A group of southern
Maine residents has appointed themselves the task of naming Portland's
"official" poet laureate. Which is odd, not just because two of them
don't even live in Portland.
The term "poet
laureate" is usually used to designate someone chosen by a government body
to represent that body (and its constituency) poetically - not, as this group
is trying to do, a person chosen by private citizens and then foisted on the
government as a fait accompli.
Also, Portland
already has a poet laureate - the poet laureate of the state of Maine, Betsy
Sholl, a Portland resident who teaches at USM. She, like all Maine Poet
Laureates since the mid-1990s, was chosen by an advisory group created by the
Legislature, and appointed by the governor.
Let's be clear - a
poet laureate title is a figurehead as it is. Any private group can create its
own figureheads whenever it wants to (see: the DNC and Howard Dean). And
there's nothing really wrong with them trying to get the government to give
their decision the stamp of approval.
What would be wrong
is for the government to go along with it, since this type of selection is
hardly representative of anything but the very small number of people involved.

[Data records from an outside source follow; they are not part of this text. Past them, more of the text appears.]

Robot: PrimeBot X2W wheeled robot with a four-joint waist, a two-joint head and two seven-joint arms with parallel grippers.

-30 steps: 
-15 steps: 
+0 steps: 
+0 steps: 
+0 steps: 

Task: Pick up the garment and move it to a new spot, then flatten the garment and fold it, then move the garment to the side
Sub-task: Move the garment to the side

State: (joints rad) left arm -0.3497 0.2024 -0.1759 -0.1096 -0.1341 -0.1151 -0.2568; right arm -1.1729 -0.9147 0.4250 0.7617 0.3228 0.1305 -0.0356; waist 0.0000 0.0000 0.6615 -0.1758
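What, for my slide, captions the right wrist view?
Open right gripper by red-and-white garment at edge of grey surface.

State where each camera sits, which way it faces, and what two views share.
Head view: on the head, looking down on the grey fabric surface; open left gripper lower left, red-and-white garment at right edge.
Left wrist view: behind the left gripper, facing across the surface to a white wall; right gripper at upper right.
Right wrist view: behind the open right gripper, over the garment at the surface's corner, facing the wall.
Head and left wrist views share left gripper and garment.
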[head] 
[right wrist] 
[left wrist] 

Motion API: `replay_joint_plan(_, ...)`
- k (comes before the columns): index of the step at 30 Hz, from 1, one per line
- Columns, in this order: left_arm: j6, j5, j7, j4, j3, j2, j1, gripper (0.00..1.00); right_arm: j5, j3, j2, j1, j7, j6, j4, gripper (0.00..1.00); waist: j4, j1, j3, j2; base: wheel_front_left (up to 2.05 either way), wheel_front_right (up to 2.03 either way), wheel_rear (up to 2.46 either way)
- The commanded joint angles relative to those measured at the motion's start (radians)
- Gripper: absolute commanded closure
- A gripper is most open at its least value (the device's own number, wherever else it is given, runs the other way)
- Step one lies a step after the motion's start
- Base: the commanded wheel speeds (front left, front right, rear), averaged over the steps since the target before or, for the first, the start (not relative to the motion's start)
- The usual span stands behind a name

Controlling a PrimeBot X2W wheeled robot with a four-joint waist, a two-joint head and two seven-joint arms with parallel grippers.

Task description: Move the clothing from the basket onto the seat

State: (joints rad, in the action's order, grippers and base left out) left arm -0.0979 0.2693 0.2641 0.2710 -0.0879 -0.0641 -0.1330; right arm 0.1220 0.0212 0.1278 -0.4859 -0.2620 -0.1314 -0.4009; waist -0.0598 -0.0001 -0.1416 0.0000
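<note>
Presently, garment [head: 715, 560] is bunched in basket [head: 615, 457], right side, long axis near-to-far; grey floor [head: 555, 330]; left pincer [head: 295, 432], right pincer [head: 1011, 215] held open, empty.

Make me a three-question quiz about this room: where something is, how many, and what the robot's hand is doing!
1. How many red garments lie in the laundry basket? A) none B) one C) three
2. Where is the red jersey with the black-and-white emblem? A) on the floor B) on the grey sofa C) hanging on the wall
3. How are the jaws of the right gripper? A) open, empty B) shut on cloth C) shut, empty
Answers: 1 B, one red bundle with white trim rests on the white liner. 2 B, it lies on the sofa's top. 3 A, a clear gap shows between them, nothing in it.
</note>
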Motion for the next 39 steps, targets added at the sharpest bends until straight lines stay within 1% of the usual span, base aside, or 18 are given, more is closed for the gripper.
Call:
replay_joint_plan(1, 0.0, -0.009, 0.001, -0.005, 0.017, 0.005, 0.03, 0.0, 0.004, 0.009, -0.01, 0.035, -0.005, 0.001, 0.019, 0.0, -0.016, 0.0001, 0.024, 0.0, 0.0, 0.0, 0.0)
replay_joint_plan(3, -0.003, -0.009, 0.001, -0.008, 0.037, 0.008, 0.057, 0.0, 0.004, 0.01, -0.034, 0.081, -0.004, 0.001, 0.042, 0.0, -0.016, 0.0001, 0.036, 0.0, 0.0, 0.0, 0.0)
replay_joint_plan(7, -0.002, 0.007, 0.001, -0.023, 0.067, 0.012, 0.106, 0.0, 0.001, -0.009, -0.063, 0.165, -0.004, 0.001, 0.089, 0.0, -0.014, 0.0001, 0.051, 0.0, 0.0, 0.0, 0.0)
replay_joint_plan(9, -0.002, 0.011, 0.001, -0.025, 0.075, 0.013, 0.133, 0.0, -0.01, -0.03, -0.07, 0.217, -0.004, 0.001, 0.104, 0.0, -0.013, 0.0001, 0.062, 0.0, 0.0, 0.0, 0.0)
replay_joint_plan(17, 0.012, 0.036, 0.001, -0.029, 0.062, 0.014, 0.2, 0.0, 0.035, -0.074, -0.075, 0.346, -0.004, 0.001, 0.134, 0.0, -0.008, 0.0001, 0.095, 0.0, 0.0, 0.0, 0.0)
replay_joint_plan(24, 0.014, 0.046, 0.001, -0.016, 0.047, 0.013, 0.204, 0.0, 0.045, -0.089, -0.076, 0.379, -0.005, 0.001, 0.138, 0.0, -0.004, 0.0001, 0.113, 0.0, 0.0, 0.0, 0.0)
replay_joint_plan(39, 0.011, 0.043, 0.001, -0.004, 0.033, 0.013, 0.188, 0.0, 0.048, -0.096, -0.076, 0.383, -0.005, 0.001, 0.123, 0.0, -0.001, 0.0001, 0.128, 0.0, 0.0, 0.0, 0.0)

And even though it's an unpaid, figurehead position, the move would approve of
a small special-interest group's claim to represent the wider public - which
isn't quite the ideal of democracy. (This doesn't seem to faze the Portland
City Council, who have already told the group they'll approve of the selection
at Monday's meeting.)
This new group of
eight (six Portland residents, and one each from Westbrook and Kennebunkport)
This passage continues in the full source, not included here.